At least a portion of the non-vapor phase droplets can be removed from the first product in a coalescer to form a third product (e.g., operation 108). The coalescer can be a coalescer section of a separation unit 218. In some embodiments, greater than 20 wt. %, such as greater than 50 wt. %, such as about 50 wt. % of the total liquid removed from the mixed phase is removed in operation 108. The total liquid removed from the mixed phase in operations 106 and 108 is greater than 80 wt. %, such as 85 wt. % to about 99.99 wt. %, such as about 97 wt. % to about 99 wt. % of the incoming liquid from the mixed phase. In some embodiments, the coalescer can remove greater than 90 wt. % of droplets of from about 0.2 μm to about 1 μm from the filtered first product, such as about 0.3 μm to about 0.6 μm from the first filtered product to form a third product.

The coalescer can have coalescing elements such as borosilicate glass microfiber, or other suitable coalescing elements and/or cartridges. FIGS. 3A and 3B depict example separation systems 300 in accordance with some aspects of the present disclosure. In particular, FIG. 3A depicts the gross separator section 308 and the coalescer section 310 in a single separation unit 218. The separation unit 218 can produce a bottom stream 318 which can include contaminants such as particulates, heavy hydrocarbons, glycols, aerosols, slugs, and other components. In some embodiments, the glycol can be recovered and recycled. The separation unit can produce a top stream 312. The top stream 312 can enter into a pyrolysis reactor 316 for processing. The top stream 312 can have a density of about 8 kg/m3 to about 12 kg/m3, such about 9.8 kg/m3. In some embodiments, the top stream 312 can enter into a mix point 315 followed by a heat exchanger, such as a convection section of a pyrolysis reactor 316. The mix point 315 can receive alkane splitter bottoms 314 that can be recycled before entering the pyrolysis reactor 316. The heat exchanger can include a bank of convection tubes. In some embodiments, the alkane splitter bottoms 314 can be recycled and mixed with the preheated mixed phase stream 217 at a location before the separation system. It has been found that in some processes, the alkane splitter bottoms 314 is substantially upgraded and can be processed in the pyrolysis reactor without entering a separation system 300.

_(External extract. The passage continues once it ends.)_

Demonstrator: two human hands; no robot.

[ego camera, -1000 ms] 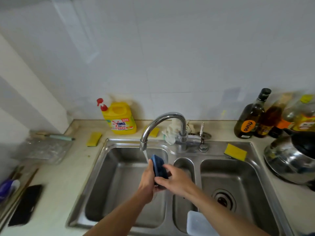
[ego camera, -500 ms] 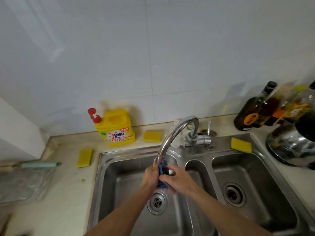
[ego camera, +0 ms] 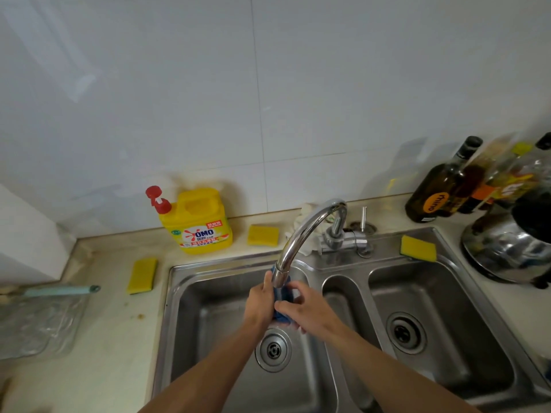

FIG. 3B depicts the gross separator 338 and the coalescer 340 in series with one another. In operation, with reference to FIG. 1 and FIG. 2, the preheated mixed phase stream 217 can enter into a gross separator 338 for gross separation (e.g., operation 106). The gross separator 338 can be a flash drum, a knock-out drum, or other suitable drum or vessel with cyclonic devices, vane pack devices, or demister pads (CWMS) for separating vapor, liquid and solid materials. The gross separator 338 can have a gross separator bottom stream 348 and a gross separator top stream 332. The gross separator bottom stream 348 can have heavy components such as particulates and heavy hydrocarbons and the gross separator top stream 332 can be further processed in the coalescer 340 to remove droplets (e.g., operation 108). The coalescer 340 can have a coalescer bottom stream 358, which can include aerosol components. The coalescer 340 can include a coalescer top stream 342, which can include the third product to be preheated in a heat exchanger, such as a convection section of a pyrolysis reactor 316. A mixture of the third product with steam or preheated third product with steam can be heated (e.g., pyrolysed) in the pyrolysis reactor 316 under pyrolysis conditions (e.g., operation 110) to form C2+ unsaturates, such as an alkene, such as ethylene. Prior to entering the pyrolysis reactor, the top stream 342 can enter into a mix point 315. The mix point 315 can receive alkane splitter bottoms 314 that can be recycled before entering the pyrolysis reactor 316. In some embodiments, the alkane splitter bottoms 314 can enter in a location before the separation system. It has been found that in some processes, the alkane splitter bottoms 314 is substantially upgraded (e.g., free of contaminants) and can be processed in the pyrolysis reactor without entering a separation system 300.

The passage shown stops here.